Jenaro, desde luego, carece de fe alguna en los efectos de su oficio, la más incierta de las artes inciertas, pero es precisamente por eso que se empecina en preservar ciertos rituales protocolares. Uno de ellos, hablar el 20% de las sesiones, duración que logra intuir con precisión prodigiosa. Siempre fue bueno con los números y sospecha que de no ser así, hace mucho que Ricardo lo habría abandonado.         

– En primer lugar, ¿cómo es esta mujer, cuyo nombre ni siquiera ameritó escurrirse por entre tu narración?

– Evidentemente, alguien que teme el encuentro con la verdad en…

– No te hagas el imbécil, por favor, que no estamos para eso. ¿Cómo se ve?

–¿Y eso por qué te interesa?

– Porque necesito saber cómo está tu juicio de realidad, la mejor forma de autosabotearse es ponerse metas imposibles, por lo que no me extrañaría que ésta calzara también con el perfil curvilíneo, núbil e inalcanzable.

– Juzga por ti mismo, sabes que confío más en la evidencia que en los reportes, eso es lo que me da mi ventaja por sobre ti – y al decir esto le extiende un sobre. – Aquí está su foto.

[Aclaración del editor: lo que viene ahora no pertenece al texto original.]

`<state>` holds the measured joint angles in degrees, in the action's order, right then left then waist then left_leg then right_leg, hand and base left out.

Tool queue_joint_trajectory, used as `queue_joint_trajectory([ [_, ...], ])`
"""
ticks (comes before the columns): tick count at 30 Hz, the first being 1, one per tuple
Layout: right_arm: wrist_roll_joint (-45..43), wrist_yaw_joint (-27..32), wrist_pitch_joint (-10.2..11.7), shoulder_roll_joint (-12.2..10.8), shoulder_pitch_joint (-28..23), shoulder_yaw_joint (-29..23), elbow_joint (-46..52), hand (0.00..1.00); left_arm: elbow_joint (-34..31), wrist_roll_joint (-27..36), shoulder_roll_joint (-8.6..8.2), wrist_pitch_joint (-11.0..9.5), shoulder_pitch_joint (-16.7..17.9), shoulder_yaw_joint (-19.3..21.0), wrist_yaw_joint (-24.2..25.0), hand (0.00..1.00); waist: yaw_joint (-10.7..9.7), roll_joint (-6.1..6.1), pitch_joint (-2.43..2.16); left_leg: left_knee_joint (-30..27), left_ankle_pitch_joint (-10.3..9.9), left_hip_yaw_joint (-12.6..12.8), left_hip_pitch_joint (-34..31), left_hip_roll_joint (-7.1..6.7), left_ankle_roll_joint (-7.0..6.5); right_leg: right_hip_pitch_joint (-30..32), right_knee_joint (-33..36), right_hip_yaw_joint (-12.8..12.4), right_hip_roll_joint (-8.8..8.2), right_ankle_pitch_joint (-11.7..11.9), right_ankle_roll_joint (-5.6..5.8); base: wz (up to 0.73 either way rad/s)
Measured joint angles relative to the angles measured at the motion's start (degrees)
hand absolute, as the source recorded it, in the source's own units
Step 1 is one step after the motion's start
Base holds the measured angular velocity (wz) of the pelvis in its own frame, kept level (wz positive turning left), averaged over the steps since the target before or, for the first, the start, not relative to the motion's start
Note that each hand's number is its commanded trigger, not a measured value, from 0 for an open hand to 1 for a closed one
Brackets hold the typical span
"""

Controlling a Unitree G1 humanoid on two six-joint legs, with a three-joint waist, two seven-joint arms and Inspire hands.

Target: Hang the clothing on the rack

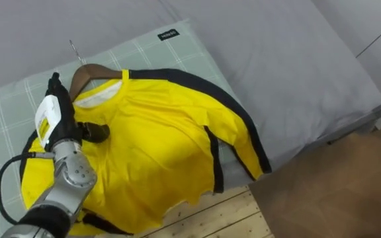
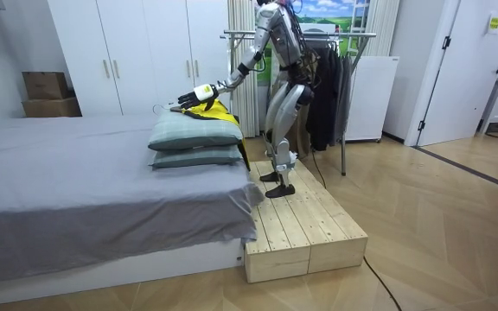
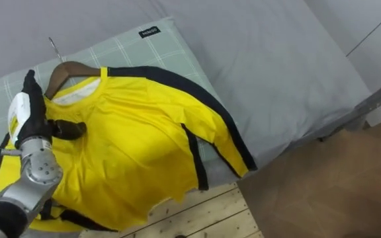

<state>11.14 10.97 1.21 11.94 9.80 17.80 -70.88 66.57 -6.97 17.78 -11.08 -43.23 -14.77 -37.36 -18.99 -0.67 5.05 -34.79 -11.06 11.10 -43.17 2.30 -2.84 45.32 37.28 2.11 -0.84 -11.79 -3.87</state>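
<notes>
Left hand: we see our left hand (image 1: pixel 59 125) on the chest of the yellow shirt (image 1: pixel 157 145), just under the collar. Its fingers (image 1: pixel 55 89) are straight and point up at the hanger (image 1: pixel 88 73). The thumb (image 1: pixel 96 133) sticks out to the side. The hand is not closed on anything.
Shirt: it is yellow with black stripes. It lies spread out on the pillow (image 1: pixel 177 49). One sleeve hangs over the pillow's edge.
Hanger: it is brown wood and sits inside the shirt's neck. One end and the thin metal hook poke out of the collar.
Pillow: green with checks, on top of a second pillow (image 2: pixel 199 157), on the grey bed (image 1: pixel 296 73).
Where we stand: on a wooden platform (image 2: pixel 305 233) beside the bed, with one arm reached out over the pillows. A clothes rack (image 2: pixel 318 36) with dark clothes is close behind us.
</notes>
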Motion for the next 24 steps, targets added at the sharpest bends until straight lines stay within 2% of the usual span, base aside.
queue_joint_trajectory([
  [4,-0.2,-0.5,0.1,0.2,0.0,-0.1,-0.2,0.00,-0.1,-5.7,1.98,0.0,-1.8,-1.3,0.5,0.00,-0.1,-0.04,-0.01,-1.0,-0.3,0.0,-2.3,-0.03,-0.43,2.3,1.5,0.0,-0.05,0.0,-0.04,0.00],
  [6,-0.1,-0.9,0.1,0.5,-0.2,-0.1,-0.2,0.00,0.0,-7.7,2.36,0.0,-2.8,-1.4,0.5,0.00,0.0,-0.10,0.00,-1.0,-0.3,0.0,-2.5,-0.05,-0.44,2.5,1.5,0.0,-0.10,0.1,-0.05,0.00],
  [8,0.1,-1.3,0.0,1.0,-0.5,-0.1,0.0,0.00,0.1,-10.3,3.41,0.1,-3.6,-3.5,0.4,0.00,0.0,-0.45,-0.07,-1.0,-0.3,-0.2,-2.5,-0.08,-0.44,2.5,1.5,0.5,-0.39,0.3,-0.25,0.00],
  [11,0.1,-1.6,-0.1,1.9,-1.3,-0.7,1.8,0.00,0.1,-13.0,3.52,1.1,-4.1,-4.4,0.4,0.00,0.1,-1.35,-0.03,-1.0,-0.3,-0.2,-2.5,-0.06,-0.44,2.4,1.5,1.1,-0.78,0.4,-0.35,0.05],
  [16,-0.1,-1.7,-0.6,1.9,-1.6,-1.2,2.1,0.00,0.6,-15.2,3.50,3.5,-4.1,-4.6,1.0,0.00,0.2,-1.82,0.13,-0.9,-0.3,-0.2,-2.2,-0.03,-0.44,2.2,1.5,1.1,-0.74,0.3,-0.40,0.00],
  [20,-0.2,-1.4,-2.2,2.0,-2.3,-1.8,3.7,0.00,1.3,-15.0,3.52,4.9,-4.1,-4.6,2.3,0.00,0.4,-2.21,0.16,-1.0,-0.3,-0.3,-2.6,-0.01,-0.44,2.4,1.5,1.1,-0.67,0.3,-0.42,0.00],
  [24,-0.1,-1.1,-2.6,2.0,-2.5,-2.2,4.6,0.00,2.7,-14.3,3.77,5.9,-4.8,-4.7,4.1,0.00,0.5,-3.02,0.09,-1.7,-0.4,-0.4,-3.5,0.02,-0.59,3.3,2.1,1.1,-0.65,0.3,-0.42,-0.01],
])
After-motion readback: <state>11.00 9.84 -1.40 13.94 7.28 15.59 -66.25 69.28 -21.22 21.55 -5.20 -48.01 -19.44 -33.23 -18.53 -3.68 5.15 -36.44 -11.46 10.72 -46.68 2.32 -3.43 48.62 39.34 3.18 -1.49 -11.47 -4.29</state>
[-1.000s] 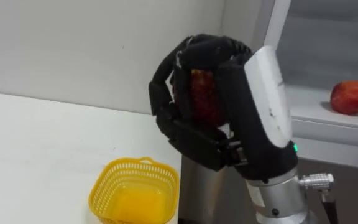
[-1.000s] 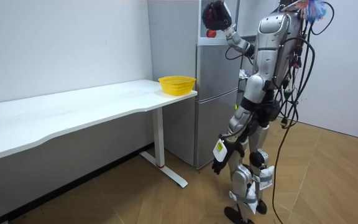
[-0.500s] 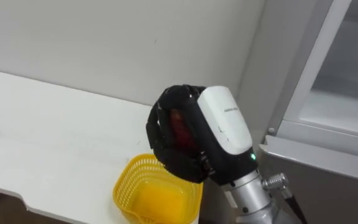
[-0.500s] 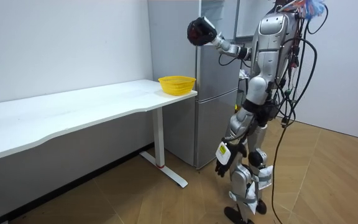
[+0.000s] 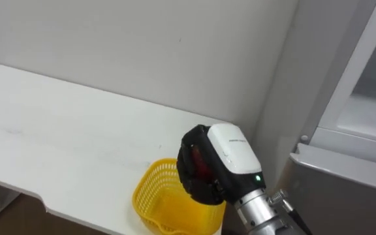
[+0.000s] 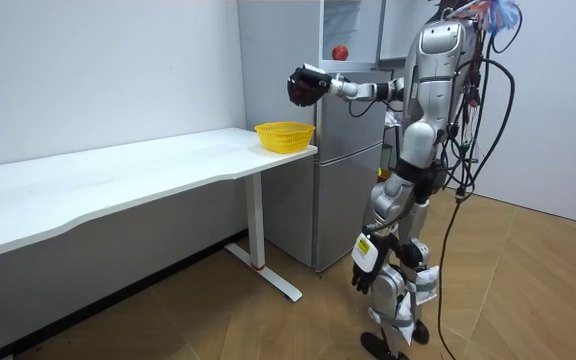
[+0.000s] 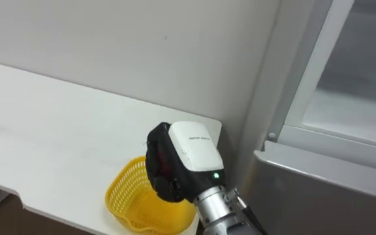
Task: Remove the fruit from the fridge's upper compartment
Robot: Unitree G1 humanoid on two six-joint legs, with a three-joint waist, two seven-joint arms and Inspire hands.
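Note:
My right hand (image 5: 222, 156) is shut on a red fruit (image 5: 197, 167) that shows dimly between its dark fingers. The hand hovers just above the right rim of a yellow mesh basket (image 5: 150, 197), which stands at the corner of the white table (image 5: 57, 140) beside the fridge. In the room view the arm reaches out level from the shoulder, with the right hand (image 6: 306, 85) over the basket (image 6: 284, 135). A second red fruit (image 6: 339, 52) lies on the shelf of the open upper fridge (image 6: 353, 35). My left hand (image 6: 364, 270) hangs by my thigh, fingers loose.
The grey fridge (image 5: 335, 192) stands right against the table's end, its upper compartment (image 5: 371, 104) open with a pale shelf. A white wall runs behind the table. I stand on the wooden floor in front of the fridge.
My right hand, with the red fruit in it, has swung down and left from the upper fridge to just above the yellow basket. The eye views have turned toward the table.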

– Puede que seas superior, sea lo que sea que signifique eso para ti. Pero no pienses que me compro todo lo que dices. Esta bonita analogía interminable de la cita, por ejemplo, para decir que tú eres el autómata, que estás cada vez más lejos de la humanidad, que ya nada te toca. Sútil, elaborado, es una preciosa defensa. No estás escribiendo este relato, estás atrapado en él.

– Eso es porque crees que es un lugar. Pero tú eres el prisionero de tu lenguaje, tus metáforas limitan tu horizonte.

– A veces pienso que debiese guardar una pistola en ese cajón, no antidepresivos. Creo que si la sacase y te apuntara, si te pudiera hacer llorar de miedo, o, mejor aún, si lograra que te orinaras ahí mismo en mi sillón te bajaría nuevamente el apremio de la vida. Podrías desalojar esos hermosos castillos verbales.

– Conmovedora poesía evolucionaria ésa, tal vez sólo quieres que me orine en tu sillón para excitarte.

– Touché.

– ¿A la misma hora y en el mismo canal? – pregunta Ricardo al incorporarse, su ubicación le da una ventaja sobre el reloj de la consulta que, implacable, delimita la vida.

Jenaro asiente, y no levanta siquiera la vista para verlo partir. Cuando desde la ventana lo ve entrar a su auto se aproxima al envoltorio y lo abre. En su interior, la foto de Ricardo lo mira ufano, irónico, gozoso. En una mueca de feliz desprecio. Un desprecio de singular pureza. Casi infantil.

Jenaro vuelve a recostarse en su silla. “Juega conmigo” piensa risueño, “pese a todo viene aquí y gasta su dinero para jugar conmigo. Pero olvida una de sus propias reglas basales. Cuando el autómata descubre que sus supuestos eran fallidos, no le importa.”